What is needed »
Exactly as written, return every line of the data below.

[[ Provided material, beginning ]]

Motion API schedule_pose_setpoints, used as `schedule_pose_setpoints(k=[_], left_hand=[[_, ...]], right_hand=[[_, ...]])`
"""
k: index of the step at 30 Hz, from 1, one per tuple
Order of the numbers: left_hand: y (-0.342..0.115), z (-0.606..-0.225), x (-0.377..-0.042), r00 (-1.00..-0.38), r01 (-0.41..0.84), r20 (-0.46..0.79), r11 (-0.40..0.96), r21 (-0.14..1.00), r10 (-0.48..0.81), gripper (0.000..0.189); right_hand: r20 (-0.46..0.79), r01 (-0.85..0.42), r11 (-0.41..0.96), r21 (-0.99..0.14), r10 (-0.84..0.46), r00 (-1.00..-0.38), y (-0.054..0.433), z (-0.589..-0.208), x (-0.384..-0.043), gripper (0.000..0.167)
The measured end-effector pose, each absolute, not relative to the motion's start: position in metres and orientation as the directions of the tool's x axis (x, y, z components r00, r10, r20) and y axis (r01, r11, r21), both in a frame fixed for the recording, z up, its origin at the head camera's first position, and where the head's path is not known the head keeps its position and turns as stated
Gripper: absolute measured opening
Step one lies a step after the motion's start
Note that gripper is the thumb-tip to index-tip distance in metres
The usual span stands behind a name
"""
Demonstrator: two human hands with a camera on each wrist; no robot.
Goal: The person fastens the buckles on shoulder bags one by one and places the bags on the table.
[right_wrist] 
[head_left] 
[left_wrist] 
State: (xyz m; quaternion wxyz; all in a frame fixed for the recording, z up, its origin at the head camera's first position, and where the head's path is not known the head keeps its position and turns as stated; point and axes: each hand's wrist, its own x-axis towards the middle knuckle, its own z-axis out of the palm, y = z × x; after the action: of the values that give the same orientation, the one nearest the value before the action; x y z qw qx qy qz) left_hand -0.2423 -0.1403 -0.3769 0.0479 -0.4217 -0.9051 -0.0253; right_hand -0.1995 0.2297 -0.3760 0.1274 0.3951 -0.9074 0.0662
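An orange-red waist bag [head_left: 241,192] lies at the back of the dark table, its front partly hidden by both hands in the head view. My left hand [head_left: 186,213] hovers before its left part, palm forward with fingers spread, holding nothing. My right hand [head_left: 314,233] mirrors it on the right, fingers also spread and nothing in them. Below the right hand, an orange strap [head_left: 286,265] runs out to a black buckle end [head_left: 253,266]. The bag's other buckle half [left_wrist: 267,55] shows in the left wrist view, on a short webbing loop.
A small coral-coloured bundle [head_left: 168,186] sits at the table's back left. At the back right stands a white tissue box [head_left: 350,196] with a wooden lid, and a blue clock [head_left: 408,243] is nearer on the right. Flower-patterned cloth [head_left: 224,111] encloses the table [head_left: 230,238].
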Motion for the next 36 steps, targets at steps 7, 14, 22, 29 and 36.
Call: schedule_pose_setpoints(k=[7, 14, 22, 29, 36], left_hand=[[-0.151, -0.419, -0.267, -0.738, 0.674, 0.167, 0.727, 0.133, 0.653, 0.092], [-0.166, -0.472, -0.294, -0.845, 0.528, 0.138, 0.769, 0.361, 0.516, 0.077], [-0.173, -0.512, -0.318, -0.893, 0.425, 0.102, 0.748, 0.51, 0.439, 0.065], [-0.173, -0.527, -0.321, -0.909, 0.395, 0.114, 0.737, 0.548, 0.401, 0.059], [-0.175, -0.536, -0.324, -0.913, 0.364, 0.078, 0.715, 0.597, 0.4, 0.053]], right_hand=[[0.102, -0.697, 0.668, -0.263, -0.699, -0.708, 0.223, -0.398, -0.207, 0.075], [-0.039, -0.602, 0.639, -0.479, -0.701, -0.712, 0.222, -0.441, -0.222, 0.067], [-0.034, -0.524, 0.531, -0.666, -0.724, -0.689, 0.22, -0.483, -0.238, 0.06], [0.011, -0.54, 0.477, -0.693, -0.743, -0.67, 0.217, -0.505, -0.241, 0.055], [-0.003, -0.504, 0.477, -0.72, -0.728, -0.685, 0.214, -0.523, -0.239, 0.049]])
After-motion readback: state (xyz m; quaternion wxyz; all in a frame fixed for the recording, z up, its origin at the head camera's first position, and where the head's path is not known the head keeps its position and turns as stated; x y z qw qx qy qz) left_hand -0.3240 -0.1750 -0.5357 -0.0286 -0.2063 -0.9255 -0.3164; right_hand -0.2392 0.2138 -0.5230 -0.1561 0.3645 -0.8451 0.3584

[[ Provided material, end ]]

Task solution »
Motion API schedule_pose_setpoints, used as `schedule_pose_setpoints(k=[_], left_hand=[[_, ...]], right_hand=[[_, ...]])`
"""
k: index of the step at 30 Hz, from 1, one per tuple
Order of the numbers: left_hand: y (-0.342..0.115), z (-0.606..-0.225), x (-0.377..-0.042), r00 (-1.00..-0.38), r01 (-0.41..0.84), r20 (-0.46..0.79), r11 (-0.40..0.96), r21 (-0.14..1.00), r10 (-0.48..0.81), gripper (0.000..0.189); right_hand: r20 (-0.46..0.79), r01 (-0.85..0.42), r11 (-0.41..0.96), r21 (-0.99..0.14), r10 (-0.84..0.46), r00 (-1.00..-0.38), y (-0.054..0.433), z (-0.589..-0.208), x (-0.384..-0.043), gripper (0.000..0.167)
The measured end-effector pose, each absolute, not relative to the motion's start: position in metres and orientation as the directions of the tool's x axis (x, y, z components r00, r10, r20) and y axis (r01, r11, r21), both in a frame fixed for the recording, z up, its origin at the head camera's first position, and where the head's path is not known the head keeps its position and turns as stated
Gripper: absolute measured opening
Step one lies a step after the motion's start
Note that gripper is the thumb-tip to index-tip distance in metres
The usual span stands behind a name
"""
Demonstrator: two human hands with a camera on each wrist; no robot.
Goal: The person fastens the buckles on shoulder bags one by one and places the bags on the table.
[right_wrist] 
[head_left] 
[left_wrist] 
State: (xyz m; quaternion wxyz; all in a frame fixed for the recording, z up, its origin at the head camera's first position, and where the head's path is not known the head keeps its position and turns as stated; point and axes: each hand's wrist, its own x-axis towards the middle knuckle, its own z-axis out of the palm, y = z × x; after the action: of the values that give the same orientation, the one nearest the value before the action; x y z qw qx qy qz) left_hand -0.2423 -0.1403 -0.3769 0.0479 -0.4217 -0.9051 -0.0253; right_hand -0.1995 0.2297 -0.3760 0.1274 0.3951 -0.9074 0.0662
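An orange-red waist bag [head_left: 241,192] lies at the back of the dark table, its front partly hidden by both hands in the head view. My left hand [head_left: 186,213] hovers before its left part, palm forward with fingers spread, holding nothing. My right hand [head_left: 314,233] mirrors it on the right, fingers also spread and nothing in them. Below the right hand, an orange strap [head_left: 286,265] runs out to a black buckle end [head_left: 253,266]. The bag's other buckle half [left_wrist: 267,55] shows in the left wrist view, on a short webbing loop.
A small coral-coloured bundle [head_left: 168,186] sits at the table's back left. At the back right stands a white tissue box [head_left: 350,196] with a wooden lid, and a blue clock [head_left: 408,243] is nearer on the right. Flower-patterned cloth [head_left: 224,111] encloses the table [head_left: 230,238].
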Motion for the next 36 steps, targets at steps 7, 14, 22, 29 and 36.
Call: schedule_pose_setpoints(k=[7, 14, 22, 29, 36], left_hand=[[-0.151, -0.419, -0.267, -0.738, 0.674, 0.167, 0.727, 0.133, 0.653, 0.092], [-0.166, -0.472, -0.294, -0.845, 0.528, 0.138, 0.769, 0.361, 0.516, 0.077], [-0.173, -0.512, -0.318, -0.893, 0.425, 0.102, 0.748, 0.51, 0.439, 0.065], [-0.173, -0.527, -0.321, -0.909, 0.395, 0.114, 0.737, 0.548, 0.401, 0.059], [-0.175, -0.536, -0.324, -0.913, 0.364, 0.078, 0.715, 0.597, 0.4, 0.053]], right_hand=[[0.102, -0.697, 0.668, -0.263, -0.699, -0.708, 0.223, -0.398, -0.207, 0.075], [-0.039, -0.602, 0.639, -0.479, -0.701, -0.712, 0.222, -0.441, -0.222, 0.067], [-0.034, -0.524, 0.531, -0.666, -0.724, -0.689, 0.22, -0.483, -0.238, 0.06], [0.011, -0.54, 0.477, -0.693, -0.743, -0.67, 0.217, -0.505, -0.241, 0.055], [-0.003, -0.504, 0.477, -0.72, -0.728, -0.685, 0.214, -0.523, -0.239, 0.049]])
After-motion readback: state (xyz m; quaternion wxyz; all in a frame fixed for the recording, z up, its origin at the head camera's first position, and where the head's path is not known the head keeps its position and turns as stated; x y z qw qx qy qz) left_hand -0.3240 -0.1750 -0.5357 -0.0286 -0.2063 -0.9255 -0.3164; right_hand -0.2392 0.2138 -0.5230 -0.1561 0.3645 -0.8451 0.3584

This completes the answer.